**Exercise:**
When you copy the material below, keep every line exact and omit the pictures.

-*-*-

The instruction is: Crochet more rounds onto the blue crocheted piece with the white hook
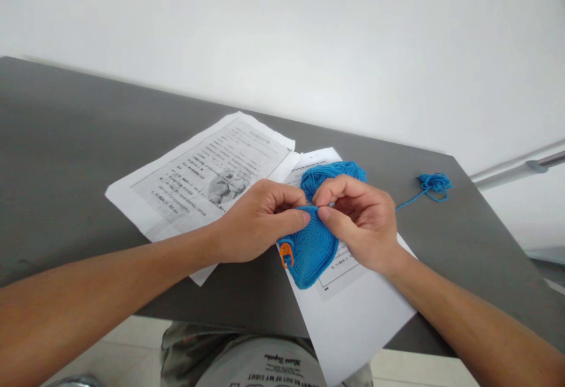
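A blue crocheted piece hangs between my two hands, its rounded end pointing down toward me. My left hand pinches its upper edge between thumb and fingers. Right beside that, my right hand grips the same edge with thumb and forefinger, the fingertips of both hands nearly meeting. An orange stitch marker is clipped to the piece's left side. Just behind my hands lies a skein of blue yarn. Whether my right hand holds anything else is hidden by its curled fingers.
Printed sheets lie on the grey table, and another printed sheet sits under my hands, overhanging the front edge. A small tangle of blue yarn rests at the right. Behind the table stands a white wall.
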A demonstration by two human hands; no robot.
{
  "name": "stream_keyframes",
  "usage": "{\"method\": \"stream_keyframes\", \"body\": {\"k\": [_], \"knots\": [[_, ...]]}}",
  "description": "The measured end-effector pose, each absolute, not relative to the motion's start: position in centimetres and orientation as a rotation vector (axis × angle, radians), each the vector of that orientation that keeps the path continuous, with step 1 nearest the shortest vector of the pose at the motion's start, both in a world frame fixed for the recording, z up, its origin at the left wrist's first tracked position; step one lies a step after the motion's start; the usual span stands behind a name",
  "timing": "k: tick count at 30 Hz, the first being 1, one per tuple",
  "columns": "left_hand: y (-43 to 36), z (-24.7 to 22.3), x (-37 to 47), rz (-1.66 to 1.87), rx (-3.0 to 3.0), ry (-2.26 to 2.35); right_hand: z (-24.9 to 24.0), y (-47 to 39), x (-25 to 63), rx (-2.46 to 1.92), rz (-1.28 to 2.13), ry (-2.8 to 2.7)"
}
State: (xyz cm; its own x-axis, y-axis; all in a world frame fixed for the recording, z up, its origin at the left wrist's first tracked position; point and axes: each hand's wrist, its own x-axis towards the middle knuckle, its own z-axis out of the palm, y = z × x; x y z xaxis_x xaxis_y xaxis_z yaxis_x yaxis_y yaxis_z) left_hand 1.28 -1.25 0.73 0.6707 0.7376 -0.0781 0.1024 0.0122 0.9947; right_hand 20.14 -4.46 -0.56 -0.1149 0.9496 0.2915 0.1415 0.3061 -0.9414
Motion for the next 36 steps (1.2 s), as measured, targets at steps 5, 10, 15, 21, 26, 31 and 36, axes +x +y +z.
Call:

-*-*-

**Result:**
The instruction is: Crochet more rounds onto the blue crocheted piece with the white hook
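A blue crocheted piece hangs between my two hands, its rounded end pointing down toward me. My left hand pinches its upper edge between thumb and fingers. Right beside that, my right hand grips the same edge with thumb and forefinger, the fingertips of both hands nearly meeting. An orange stitch marker is clipped to the piece's left side. Just behind my hands lies a skein of blue yarn. Whether my right hand holds anything else is hidden by its curled fingers.
Printed sheets lie on the grey table, and another printed sheet sits under my hands, overhanging the front edge. A small tangle of blue yarn rests at the right. Behind the table stands a white wall.
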A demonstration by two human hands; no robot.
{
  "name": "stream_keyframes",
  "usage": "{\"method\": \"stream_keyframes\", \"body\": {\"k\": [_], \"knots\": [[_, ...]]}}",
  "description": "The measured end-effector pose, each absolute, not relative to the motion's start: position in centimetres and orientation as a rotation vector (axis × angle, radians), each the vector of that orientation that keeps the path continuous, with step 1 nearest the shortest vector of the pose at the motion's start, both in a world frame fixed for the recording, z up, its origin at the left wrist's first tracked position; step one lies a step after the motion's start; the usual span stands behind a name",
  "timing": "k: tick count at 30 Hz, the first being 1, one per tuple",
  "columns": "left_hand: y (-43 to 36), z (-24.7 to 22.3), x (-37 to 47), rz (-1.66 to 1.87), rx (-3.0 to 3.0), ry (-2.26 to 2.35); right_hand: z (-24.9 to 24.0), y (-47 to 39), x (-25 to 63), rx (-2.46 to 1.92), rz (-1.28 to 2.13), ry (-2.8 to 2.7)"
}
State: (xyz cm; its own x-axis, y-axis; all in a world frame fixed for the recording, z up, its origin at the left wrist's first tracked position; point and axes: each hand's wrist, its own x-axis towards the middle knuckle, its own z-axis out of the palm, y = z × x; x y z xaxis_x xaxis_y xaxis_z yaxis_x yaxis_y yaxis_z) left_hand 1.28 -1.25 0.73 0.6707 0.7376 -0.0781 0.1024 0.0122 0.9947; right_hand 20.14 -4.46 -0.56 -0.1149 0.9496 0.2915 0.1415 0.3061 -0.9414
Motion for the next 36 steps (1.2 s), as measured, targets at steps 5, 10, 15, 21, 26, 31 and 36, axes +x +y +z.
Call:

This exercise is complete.